There are a number of pathological states directly associated with the foramen magnum. Elevated intracranial pressure (greater than 20 mm Hg) often results from sources of edema such as stroke, trauma, mass effect, and infection and represents a serious prognosis. As the total volume in the skull is fixed and consists of blood, cerebrospinal fluid (CSF), and brain tissue, the increased pressure may lead to compensation via cerebellar tonsil herniation through the foramen magnum. The clinical picture of any herniation includes hypertension, bradycardia, and respiratory depression, but cerebellar herniation specifically causes compression of the respiratory centers of the medulla and may be fatal. The anatomy of the foramen magnum may influence the displacement of the herniated tissues.[6]

In another subset of clinical associations with this anatomic structure, patients with Chiari malformations have statistically larger foramen magnums compared to the normal population. Chiari I is the herniation of the cerebellar tonsils (a single tonsil 5 mm or both tonsils 3 mm) through the foramen magnum. While some patients are asymptomatic, there is a wide range of severity of clinical symptoms. The mildest being infrequent exertional headaches. Severe cases present with significant myelopathy and brainstem compromise. Common complications include syringomyelia and hydrocephalus. In babies, there is associated sleep apnea and feeding difficulties.[8]

Chiari II is the inferior displacement of the vermis, cerebellar tonsils, medulla, and fourth ventricle through the foramen magnum. Clinical presentation is more severe in Chiari II than Chiari I and is strongly associated with lumbar myelomeningocele and supratentorial anomalies such as corpus callosal dysgenesis, heterotopias, and sulcation abnormalities.

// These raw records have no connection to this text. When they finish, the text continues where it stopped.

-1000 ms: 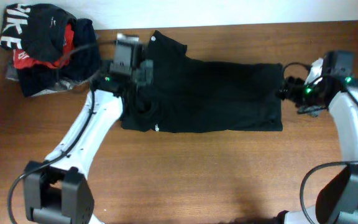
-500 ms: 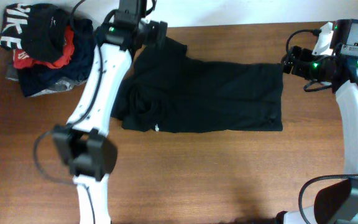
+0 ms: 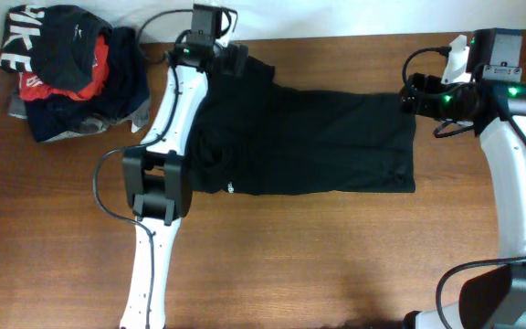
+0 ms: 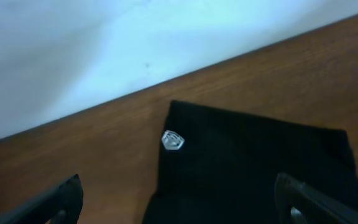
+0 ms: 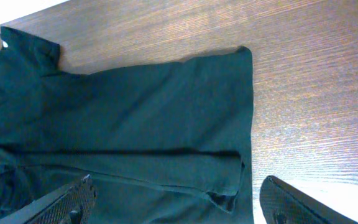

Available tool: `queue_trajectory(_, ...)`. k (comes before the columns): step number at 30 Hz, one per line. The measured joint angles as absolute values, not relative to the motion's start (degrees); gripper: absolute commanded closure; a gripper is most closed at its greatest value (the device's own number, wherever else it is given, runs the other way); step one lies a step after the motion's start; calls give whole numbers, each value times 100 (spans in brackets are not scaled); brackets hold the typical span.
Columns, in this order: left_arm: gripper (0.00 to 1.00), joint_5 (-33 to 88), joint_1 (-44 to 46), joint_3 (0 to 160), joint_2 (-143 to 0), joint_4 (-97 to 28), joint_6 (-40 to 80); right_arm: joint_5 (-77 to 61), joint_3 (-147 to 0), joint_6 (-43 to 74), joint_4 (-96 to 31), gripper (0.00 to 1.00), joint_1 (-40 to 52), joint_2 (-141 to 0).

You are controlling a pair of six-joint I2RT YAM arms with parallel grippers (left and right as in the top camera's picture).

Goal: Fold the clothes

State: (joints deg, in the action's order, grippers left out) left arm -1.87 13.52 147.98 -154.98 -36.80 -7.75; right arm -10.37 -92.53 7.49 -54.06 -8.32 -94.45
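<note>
The black T-shirt (image 3: 309,142) lies flat and partly folded across the middle of the wooden table (image 3: 290,265), its hem to the right. It also shows in the right wrist view (image 5: 129,118). In the left wrist view a sleeve (image 4: 253,162) with a small white logo (image 4: 172,140) lies below the jaws. My left gripper (image 3: 233,57) is open above the shirt's far left sleeve and holds nothing. My right gripper (image 3: 409,94) is open above the shirt's far right hem corner and holds nothing.
A pile of other garments (image 3: 67,73), black with white lettering, red, navy and grey, sits at the table's far left corner. A white wall (image 4: 104,43) runs along the table's back edge.
The left arm has stretched further toward the back edge, its gripper moving slightly right over the sleeve. The right gripper has shifted left, over the hem corner. The shirt has not moved.
</note>
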Motion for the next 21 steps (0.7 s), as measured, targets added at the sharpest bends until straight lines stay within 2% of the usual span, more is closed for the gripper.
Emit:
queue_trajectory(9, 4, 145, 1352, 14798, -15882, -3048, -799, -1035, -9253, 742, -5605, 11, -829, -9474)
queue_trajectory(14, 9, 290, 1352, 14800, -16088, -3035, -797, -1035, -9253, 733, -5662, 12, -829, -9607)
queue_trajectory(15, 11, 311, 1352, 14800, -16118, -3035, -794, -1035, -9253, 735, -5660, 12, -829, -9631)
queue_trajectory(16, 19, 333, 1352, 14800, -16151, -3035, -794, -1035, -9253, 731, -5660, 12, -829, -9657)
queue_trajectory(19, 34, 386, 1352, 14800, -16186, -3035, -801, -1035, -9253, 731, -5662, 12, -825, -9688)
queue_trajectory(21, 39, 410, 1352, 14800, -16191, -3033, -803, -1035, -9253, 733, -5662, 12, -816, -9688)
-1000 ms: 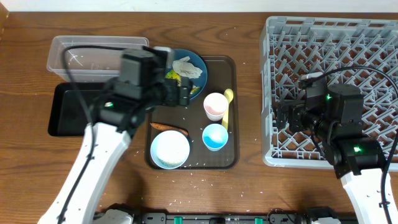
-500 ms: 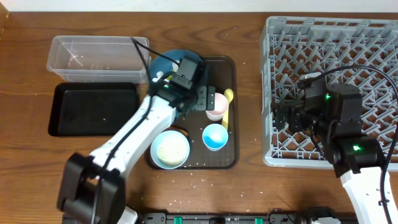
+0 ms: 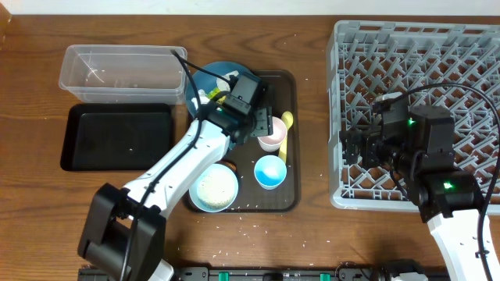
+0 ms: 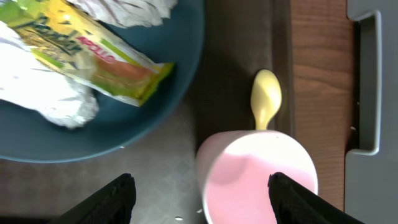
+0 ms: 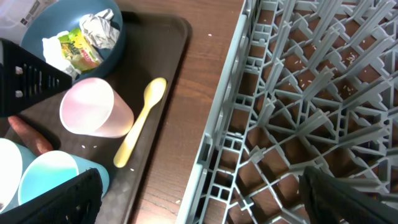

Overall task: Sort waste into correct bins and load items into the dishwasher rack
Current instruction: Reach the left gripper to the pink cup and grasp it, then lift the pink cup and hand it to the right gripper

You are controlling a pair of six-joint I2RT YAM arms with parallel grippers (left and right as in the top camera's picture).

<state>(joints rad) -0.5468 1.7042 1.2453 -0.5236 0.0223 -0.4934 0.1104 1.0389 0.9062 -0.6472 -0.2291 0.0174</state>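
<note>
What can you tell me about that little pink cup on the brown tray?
The small pale-pink cup is smooth, plastic-looking and tapered, with a round rim. It stands upright, mouth up, and looks empty. It sits on the dark-brown serving tray, beside the dark-blue round plate, with the slim yellow plastic spoon close alongside; whether they touch is unclear. The left gripper hangs open above it, not gripping it.

Pink cup [image 4: 258, 177], yellow spoon [image 4: 266, 96], dark-blue plate [image 4: 146, 124], grey lattice rack [image 3: 338, 94].
</note>
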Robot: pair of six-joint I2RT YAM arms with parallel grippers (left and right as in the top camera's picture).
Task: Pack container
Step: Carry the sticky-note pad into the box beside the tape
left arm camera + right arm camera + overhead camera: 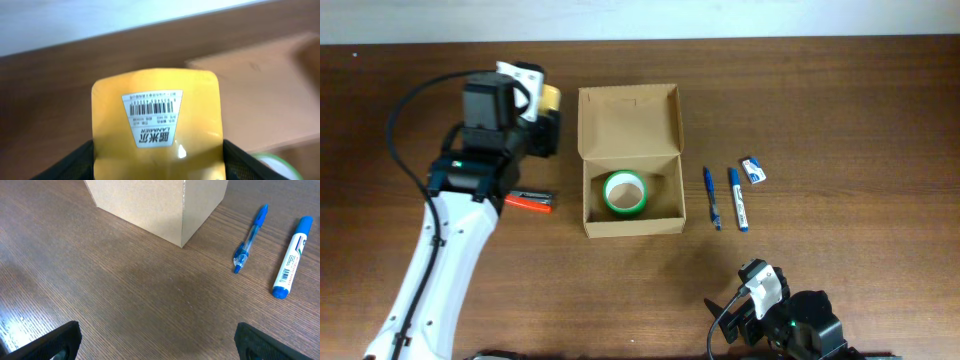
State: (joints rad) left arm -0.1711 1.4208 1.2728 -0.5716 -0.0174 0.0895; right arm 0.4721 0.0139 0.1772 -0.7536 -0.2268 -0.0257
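Observation:
The tan cardboard container [631, 165] stands open at the table's middle, lid flap folded back, with a green tape roll [624, 192] inside. My left gripper [538, 118] is just left of the container's lid and is shut on a small yellow box [159, 125] with a barcode label. The container's flap [260, 85] and the tape roll [277, 167] show at the right of the left wrist view. My right gripper [157, 340] is open and empty over bare table near the front edge, short of the container's corner [160, 205].
A blue pen [711, 197], a blue marker [737, 198] and a small white-blue eraser [753, 169] lie right of the container. An orange-red tool [530, 201] lies left of it. The pen [250, 237] and marker [292, 255] also show in the right wrist view.

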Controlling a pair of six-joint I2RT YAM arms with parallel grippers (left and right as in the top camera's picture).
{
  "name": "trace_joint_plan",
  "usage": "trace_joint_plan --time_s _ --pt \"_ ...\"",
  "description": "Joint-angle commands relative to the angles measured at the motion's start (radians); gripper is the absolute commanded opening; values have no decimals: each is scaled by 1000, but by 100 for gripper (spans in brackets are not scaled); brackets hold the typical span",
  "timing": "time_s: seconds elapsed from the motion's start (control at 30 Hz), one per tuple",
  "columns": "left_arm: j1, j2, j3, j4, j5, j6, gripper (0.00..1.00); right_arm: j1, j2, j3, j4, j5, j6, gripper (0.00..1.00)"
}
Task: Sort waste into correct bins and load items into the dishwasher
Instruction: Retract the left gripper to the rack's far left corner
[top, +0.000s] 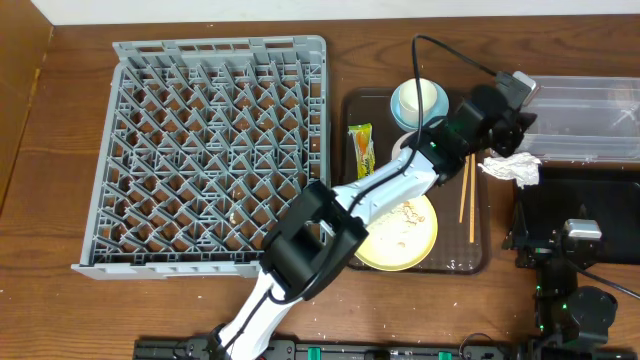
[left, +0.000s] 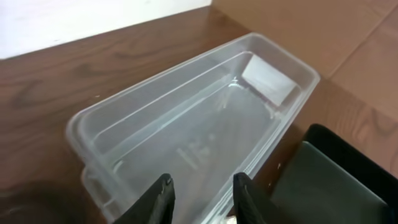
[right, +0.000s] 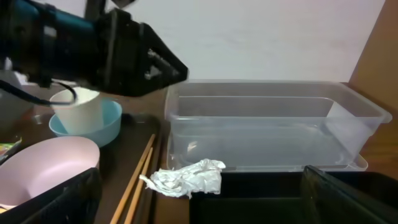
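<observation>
The crumpled white paper wad (top: 513, 168) lies between the brown serving tray and the black tray (top: 590, 215), just in front of the clear tub (top: 590, 120); the right wrist view shows it (right: 186, 177) on the black tray's corner. My left gripper (top: 510, 125) is open and empty above the tub's near end (left: 200, 199). My right gripper (top: 562, 238) is wide open (right: 205, 199), low over the black tray (right: 261, 202), facing the wad. The cream cup (top: 425, 98) sits in the blue bowl (top: 403, 108). The wrapper (top: 360, 150), chopsticks (top: 467, 190) and yellow plate (top: 405, 240) lie on the serving tray.
The grey dish rack (top: 220, 150) fills the left of the table. The brown serving tray (top: 350, 110) sits between it and the bins. The pink bowl (right: 43, 168) is mostly hidden under my left arm (top: 390, 185) from overhead. The tub (left: 81, 124) holds nothing.
</observation>
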Motion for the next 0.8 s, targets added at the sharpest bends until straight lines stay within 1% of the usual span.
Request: trace_joint_plan --time_s 0.0,0.1,0.27,0.3,0.33,0.37,0.43,0.57,0.63,0.73,0.77 --pt "53 -115 0 -60 -13 10 33 -6 -5 -1 -5 5 -11 99" --pt "87 -182 0 -153 -13 10 33 -6 -5 -1 -5 5 -11 99" --pt "170 -324 0 -388 -13 11 33 -6 -5 -1 -5 5 -11 99" --pt "188 -349 0 -431 -13 11 39 -6 -5 -1 -5 5 -11 99" --pt "211 -376 0 -480 -13 11 48 -6 -5 -1 -5 5 -11 99" --pt "230 -398 0 -517 -13 11 51 -6 -5 -1 -5 5 -11 99" --pt "297 -454 0 -638 -14 11 57 -6 -5 -1 -5 5 -11 99" --pt "441 -517 0 -853 -85 -5 62 -6 -5 -1 -5 5 -11 99" --pt "527 -537 0 -950 -134 -54 64 -6 -5 -1 -5 5 -11 99" --pt "656 -551 0 -1059 -168 -114 65 -6 -5 -1 -5 5 -11 99" --pt "698 -551 0 -1084 -168 -129 68 -6 -5 -1 -5 5 -11 99"
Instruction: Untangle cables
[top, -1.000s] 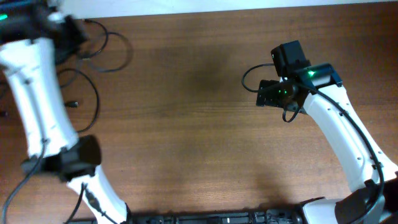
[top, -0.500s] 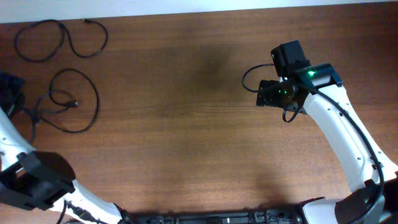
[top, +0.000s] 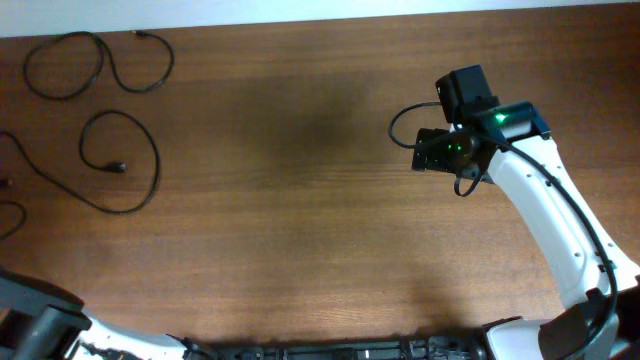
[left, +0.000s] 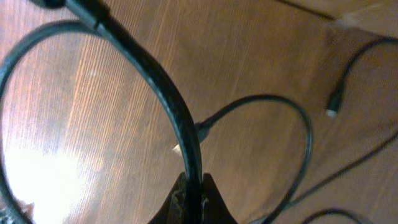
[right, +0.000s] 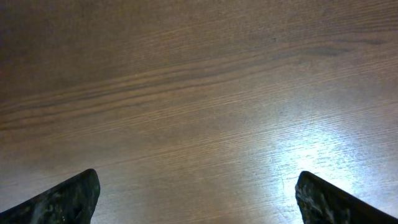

Approximately 80% to 90% of children with Chiari II malformations present with hydrocephalus secondary to fourth ventricle obstruction requiring shunt placement. Patients with Chiari III malformations present with encephalocele in addition to the abnormalities of Chiari II.[8]

A mass represents another form of compression adjacent to the foramen magnum. Meningiomas are a benign slow growing central nervous system tumors of the arachnoid cells of the dura mater most often arising in the basal region of the cerebrum. Rarely they occur in the foramen magnum presenting with posterior headache, paresthesias, and motor deficits. The overall symptomology may be varied due to the anatomic proximity to the cerebellar tonsils, caudal medulla, lower cranial nerves, rostral spinal cord, and upper cervical nerves.[9]

A complication of chronic rheumatoid arthritis demonstrates another example of pathology associated with the foramen magnum. Rheumatoid arthritis associated C1-C2 facet erosion and laxity of ligamentous restrains results in vertical atlantoaxial subluxation. This defect may further lead to a protrusion of the odontoid through the foramen magnum and compression of the midbrain. Other etiologies of atlantoaxial subluxation include trauma and congenital conditions such as Down syndrome. Clinical presentation varies widely as some patients experience few symptoms, but others experience significant instability and neurologic compromise.[10]

The occipital condyles comprise the osseous lateral boundaries of the foramen magnum.  In patients presenting with high-energy trauma mechanisms of injury or high impact axial loads during various sporting events (i.e. american football, mountain climbing, extreme sport events), due diligence to rule out injury to the occiput-cervical junction, as well as the rest of the cervical spine is warranted via accurate history taking, physical examination, and appropriate imaging.  At advanced (i.e. Level I) and regional trauma centers, CT imaging is performed as part of the advanced imaging protocol.  It is important to recognize that even displaced occpital condyle fractures can be missed on initial radiographs.  In the appropriate clinical scenario, consideration should be given to transferring the patient complaining of persistent neck pain even in the absence of neurologic symptoms upon presentation [11].